WORK ORDER:
Retype the whole listing below exactly, keeping every picture out of it.

INFORMATION SHOWN:
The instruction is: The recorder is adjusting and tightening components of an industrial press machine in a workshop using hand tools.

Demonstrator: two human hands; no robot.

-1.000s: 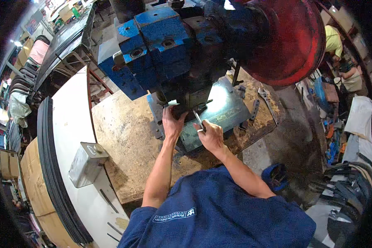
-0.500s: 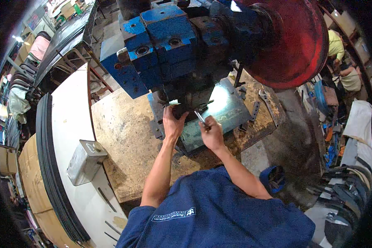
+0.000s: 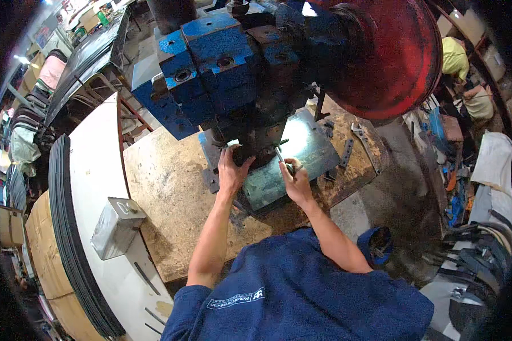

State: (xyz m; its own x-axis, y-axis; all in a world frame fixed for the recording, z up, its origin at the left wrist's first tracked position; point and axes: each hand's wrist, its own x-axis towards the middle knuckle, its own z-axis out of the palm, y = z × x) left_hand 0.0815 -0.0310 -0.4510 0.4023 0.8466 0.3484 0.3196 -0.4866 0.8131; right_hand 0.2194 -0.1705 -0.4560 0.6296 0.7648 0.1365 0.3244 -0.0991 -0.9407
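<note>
Slim metal tool (image 3: 280, 154) juts from the right hand (image 3: 297, 182), far end beside a dark block (image 3: 261, 136) under the blue press (image 3: 216, 48).
Left hand (image 3: 231, 172) sits by the block's lower left, thumb parted from fingers, its hold too dark to tell; the right hand is wrapped around the tool above a grey-green metal plate (image 3: 267, 190).

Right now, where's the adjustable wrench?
In the head view, the adjustable wrench lies right of centre on the worktable near its right edge, just right of the dark bar with holes and below the red wheel.
</note>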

OUTPUT BELOW:
The instruction is: The recorder is adjusting and tightening components of an industrial press machine in a workshop using hand tools.

Demonstrator: two human hands; no robot.

-1.000s: 
-0.500s: 
+0.000s: 

State: (xyz m; its own x-axis, y-axis; all in a world frame fixed for the recording, z up, its origin at the left wrist's first tracked position; point and axes: each hand's wrist, its own x-axis towards the middle knuckle, its own z-axis out of the palm, y = z × x) left_hand 0.0815 -0.0310 -0.4510 0.4023 0.8466 0.3484 0.3196 -0.4866 0.8131; right_hand 0.2194 -0.1705 -0.4560 0.6296 0.7648 0.1365 0.3244 -0.0991 -0.9407
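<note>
Slim metal tool (image 3: 280, 154) juts from the right hand (image 3: 297, 182), far end beside a dark block (image 3: 261, 136) under the blue press (image 3: 216, 48).
Left hand (image 3: 231, 172) sits by the block's lower left, thumb parted from fingers, its hold too dark to tell; the right hand is wrapped around the tool above a grey-green metal plate (image 3: 267, 190).

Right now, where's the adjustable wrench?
In the head view, the adjustable wrench lies right of centre on the worktable near its right edge, just right of the dark bar with holes and below the red wheel.
</note>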

This exercise requires nothing more.